I don’t think anyone knowns in how many domains finding actionable and profitable patterns in existing data is out there. But presumably AI will contribute to productivity improvement throughout society. Of course, depending on context background conditions do change sometimes (and sometimes at higher speeds than others); that’s just to say the kind of intelligence involved in locating real patterns in statistical noise is not all-purposive.
In reflecting on this, I thought it would be fun to experiment and ask Claude, Deep Seek, and GTP 4o to find me papers that use Dan Dennett’s (1991) ‘Real Patterns,’ or ideas close to it in framing research in AI cognition or business applications. And, unfortunately, while the answers were definitely way much more plausible than a year or two ago, citations and references are still invented sometimes out of whole cloth. And would invariably end up at the point that one of the bots would tell me, “Given this correction, it seems that finding direct applications of Dennett's real patterns concept in AI cognition research is more challenging than I initially implied.” So, I would still urge caution to people in using AI to fix citations or to point to original sources outside their area of expertise.

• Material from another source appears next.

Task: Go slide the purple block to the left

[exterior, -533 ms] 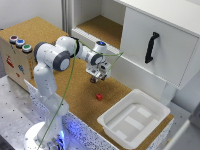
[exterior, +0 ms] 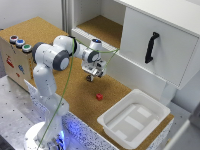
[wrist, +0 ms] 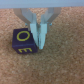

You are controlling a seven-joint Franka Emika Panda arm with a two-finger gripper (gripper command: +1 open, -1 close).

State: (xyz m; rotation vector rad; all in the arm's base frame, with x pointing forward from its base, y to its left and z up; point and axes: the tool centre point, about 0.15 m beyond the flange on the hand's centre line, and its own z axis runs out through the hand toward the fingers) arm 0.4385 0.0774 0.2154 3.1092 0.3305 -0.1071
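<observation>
The purple block (wrist: 21,42) is a small dark purple cube with yellow letters, lying on the cork tabletop. In the wrist view my gripper (wrist: 39,42) stands low right beside it, fingers (wrist: 43,34) closed together with nothing between them, one finger against the block's edge. In the exterior view the gripper (exterior: 90,76) is down at the cork surface in front of the open cabinet shelf. The block shows there only as a small dark shape (exterior: 88,79) at the fingertips.
A small red cube (exterior: 99,96) lies on the cork nearer the front. A white tray (exterior: 150,107) stands at the exterior view's right. A white cabinet door with a black handle (exterior: 150,47) is behind. A box with coloured buttons (exterior: 19,44) is at the exterior view's left.
The gripper has shifted slightly toward the exterior view's left and stays low at the cork surface.
</observation>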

Be that as it may, where are we?
AI’s contribution to the bottom line of STUFF is really impressive (even if predicted by folks a decade ago). And I would be amazed if there aren’t stories like this in lots of places. So, that’s really not nothing—something big is really happening in the world economy. (And clearly given market valuations that’s old news, too.) And this will reshape society in all kinds of ways.
Since on my Dennett inspired view pattern recognition is a building block of consciousness, I don’t think discussions about the genuine possibility of AI consciousness are silly. But I am not convinced yet that outside tightly controlled data environments and quite directed/specific/standardized/supervised tasks we should expect much more from AI.